Most organisations are capable of throwing up vast quantities of data if you track everything, but not all that data can be used for effective measurement. To get a good sense of what is happening, it is important to be able to identify key metrics that you can track longitudinally. It is helpful if there is a history of data which already exists.
But, as ever, measurement will have to deal with the vagaries of human behaviour. Maitland Hudson says it is vital to recognise that in almost any organisation, some form of measurement will already be in place, and it may not be the system that people are supposed to be using.
“Managers will be using some sort of evidence to reach decisions. Is it the bottom line? Is it the way people smile when they leave a service? If you’re going to introduce a measurement system, you have to start with what’s there.”
Before planning out a grand theory, she says, it is important to recognise the existing exigencies, and accommodate them in your work. Any evidence-based revolution will have to survive contact with the staff – prejudices, vested interests and all.
“You need to ask what the norm is, and where there might be pockets of resistance to change. You need to take people with you, not impose it from above. And that’s not measurement, it’s management.” Simon Hopkins, chief executive of Turn2Us, a charity that helps people in financial hardship, agrees with the importance of management.
As with every process anywhere, culture and relationships are key.

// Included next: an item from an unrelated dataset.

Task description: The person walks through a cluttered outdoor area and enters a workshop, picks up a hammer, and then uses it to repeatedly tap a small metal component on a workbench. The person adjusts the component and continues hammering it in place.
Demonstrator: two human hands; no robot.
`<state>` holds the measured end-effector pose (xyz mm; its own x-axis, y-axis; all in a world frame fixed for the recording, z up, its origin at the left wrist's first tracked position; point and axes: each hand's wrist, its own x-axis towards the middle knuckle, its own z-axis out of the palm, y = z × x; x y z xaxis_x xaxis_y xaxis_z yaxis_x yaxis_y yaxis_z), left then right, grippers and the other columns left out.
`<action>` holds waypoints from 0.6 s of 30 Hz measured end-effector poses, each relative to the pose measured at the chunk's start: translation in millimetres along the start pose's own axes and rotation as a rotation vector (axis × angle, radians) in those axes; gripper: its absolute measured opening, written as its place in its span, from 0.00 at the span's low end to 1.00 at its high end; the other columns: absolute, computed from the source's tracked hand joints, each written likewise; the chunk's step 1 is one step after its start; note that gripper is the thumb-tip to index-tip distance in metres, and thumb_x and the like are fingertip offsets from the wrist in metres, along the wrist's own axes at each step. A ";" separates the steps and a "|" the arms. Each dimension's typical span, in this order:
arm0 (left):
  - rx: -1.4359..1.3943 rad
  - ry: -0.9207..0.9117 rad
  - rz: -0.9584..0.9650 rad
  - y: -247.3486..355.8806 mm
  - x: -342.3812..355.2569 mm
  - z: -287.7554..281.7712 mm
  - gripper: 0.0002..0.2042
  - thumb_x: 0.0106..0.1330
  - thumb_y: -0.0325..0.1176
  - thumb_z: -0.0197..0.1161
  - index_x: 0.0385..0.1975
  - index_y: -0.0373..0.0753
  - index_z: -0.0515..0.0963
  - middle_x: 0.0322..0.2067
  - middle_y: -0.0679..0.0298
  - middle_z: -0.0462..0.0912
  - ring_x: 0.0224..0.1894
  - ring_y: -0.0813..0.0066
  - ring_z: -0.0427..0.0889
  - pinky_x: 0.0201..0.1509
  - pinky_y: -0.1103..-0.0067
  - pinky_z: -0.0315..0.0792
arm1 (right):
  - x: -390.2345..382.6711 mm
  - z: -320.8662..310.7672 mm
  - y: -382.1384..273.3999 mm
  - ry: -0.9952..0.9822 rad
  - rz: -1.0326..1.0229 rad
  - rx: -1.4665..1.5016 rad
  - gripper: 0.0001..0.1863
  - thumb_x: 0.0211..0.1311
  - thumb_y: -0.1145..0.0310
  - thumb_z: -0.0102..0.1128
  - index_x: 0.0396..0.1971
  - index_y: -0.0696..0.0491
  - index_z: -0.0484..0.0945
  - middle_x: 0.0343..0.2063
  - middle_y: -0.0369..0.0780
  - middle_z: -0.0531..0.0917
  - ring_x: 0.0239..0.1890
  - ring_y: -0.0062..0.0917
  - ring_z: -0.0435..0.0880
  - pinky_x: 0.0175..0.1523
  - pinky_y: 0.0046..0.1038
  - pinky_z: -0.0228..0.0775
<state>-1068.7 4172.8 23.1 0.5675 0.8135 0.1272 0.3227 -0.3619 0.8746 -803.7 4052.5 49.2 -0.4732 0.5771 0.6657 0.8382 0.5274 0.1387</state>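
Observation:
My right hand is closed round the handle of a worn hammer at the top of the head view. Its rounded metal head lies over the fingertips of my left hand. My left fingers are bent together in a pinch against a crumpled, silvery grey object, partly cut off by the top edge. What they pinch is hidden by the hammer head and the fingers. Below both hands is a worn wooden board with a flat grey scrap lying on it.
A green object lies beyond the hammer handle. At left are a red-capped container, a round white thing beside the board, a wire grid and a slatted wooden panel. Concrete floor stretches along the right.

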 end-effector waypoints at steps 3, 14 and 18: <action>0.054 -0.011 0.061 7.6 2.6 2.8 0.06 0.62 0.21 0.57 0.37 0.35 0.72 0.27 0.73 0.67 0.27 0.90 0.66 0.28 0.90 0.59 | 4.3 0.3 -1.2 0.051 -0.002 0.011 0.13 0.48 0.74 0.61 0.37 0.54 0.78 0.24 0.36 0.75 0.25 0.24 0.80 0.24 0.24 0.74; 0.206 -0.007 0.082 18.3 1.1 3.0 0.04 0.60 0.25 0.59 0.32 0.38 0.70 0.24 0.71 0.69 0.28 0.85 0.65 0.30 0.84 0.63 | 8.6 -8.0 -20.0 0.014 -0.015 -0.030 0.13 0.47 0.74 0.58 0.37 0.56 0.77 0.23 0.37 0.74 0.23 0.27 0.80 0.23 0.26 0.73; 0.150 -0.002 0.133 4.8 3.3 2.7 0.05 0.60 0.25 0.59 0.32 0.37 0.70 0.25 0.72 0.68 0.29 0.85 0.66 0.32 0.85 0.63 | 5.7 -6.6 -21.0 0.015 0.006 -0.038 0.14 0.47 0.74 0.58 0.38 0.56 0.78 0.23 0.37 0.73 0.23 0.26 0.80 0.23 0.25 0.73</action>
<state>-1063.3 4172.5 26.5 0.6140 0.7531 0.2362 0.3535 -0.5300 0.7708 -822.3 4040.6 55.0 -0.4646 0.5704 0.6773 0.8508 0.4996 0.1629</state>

“This has to come from the top,” he says. “It has to come from the chief executive. This isn’t one of those things where the chief executive just does PowerPoint and kisses babies, and the FD does all the work. The chief executive has to drive this.
“You need to get the culture right in your organisation. You need a culture of honesty and of high performance, where people understand the limitations and the uses of data. You need to get all the staff on board.”
He says that if you are trying to embed systematic measurement, you must be prepared to accept that not everything will work out as planned. “The sector struggles sometimes because we don’t have many people who can cope with ambiguity,” he says. “In the early days of developing a measurement culture, the lack of perfect answers becomes off-putting.
“Work out what you have got and what you can measure, and accept that where you start off from isn’t the most satisfactory level. Starting simply is so often the key.
“You will have stuff in your dashboard that says ‘measure under development’, and that’s okay. I was director of planning and performance in one of the biggest departments of government and we had ‘measure under development’ peppered all over our work. But you do need to have a plan for how you are going to fill those gaps.
“Get the right people together and be nosy. Ask what the data is telling you. Data will allow you to identify your weaknesses, and act on them.
“And make sure you communicate with staff and volunteers. You have to articulate your measures simply, in a way that everyone understands and accepts.”
Maitland Hudson also says that you should not just sell your measurement culture into your staff. You should focus on collecting data on them, too. While measurement often focuses on external stakeholders, internal metrics can be more valuable.
There are two main reasons for this. Firstly, it is much easier to collect accurate data on your own employees – their performance and job satisfaction. Secondly, there is a very high level of evidence linking staff satisfaction to high performance.
“Happy staff are likely to have better relationships,” she says. “If the staff are happy, it’s usually a sign things are working. If they aren’t, it’s a sign there are problems.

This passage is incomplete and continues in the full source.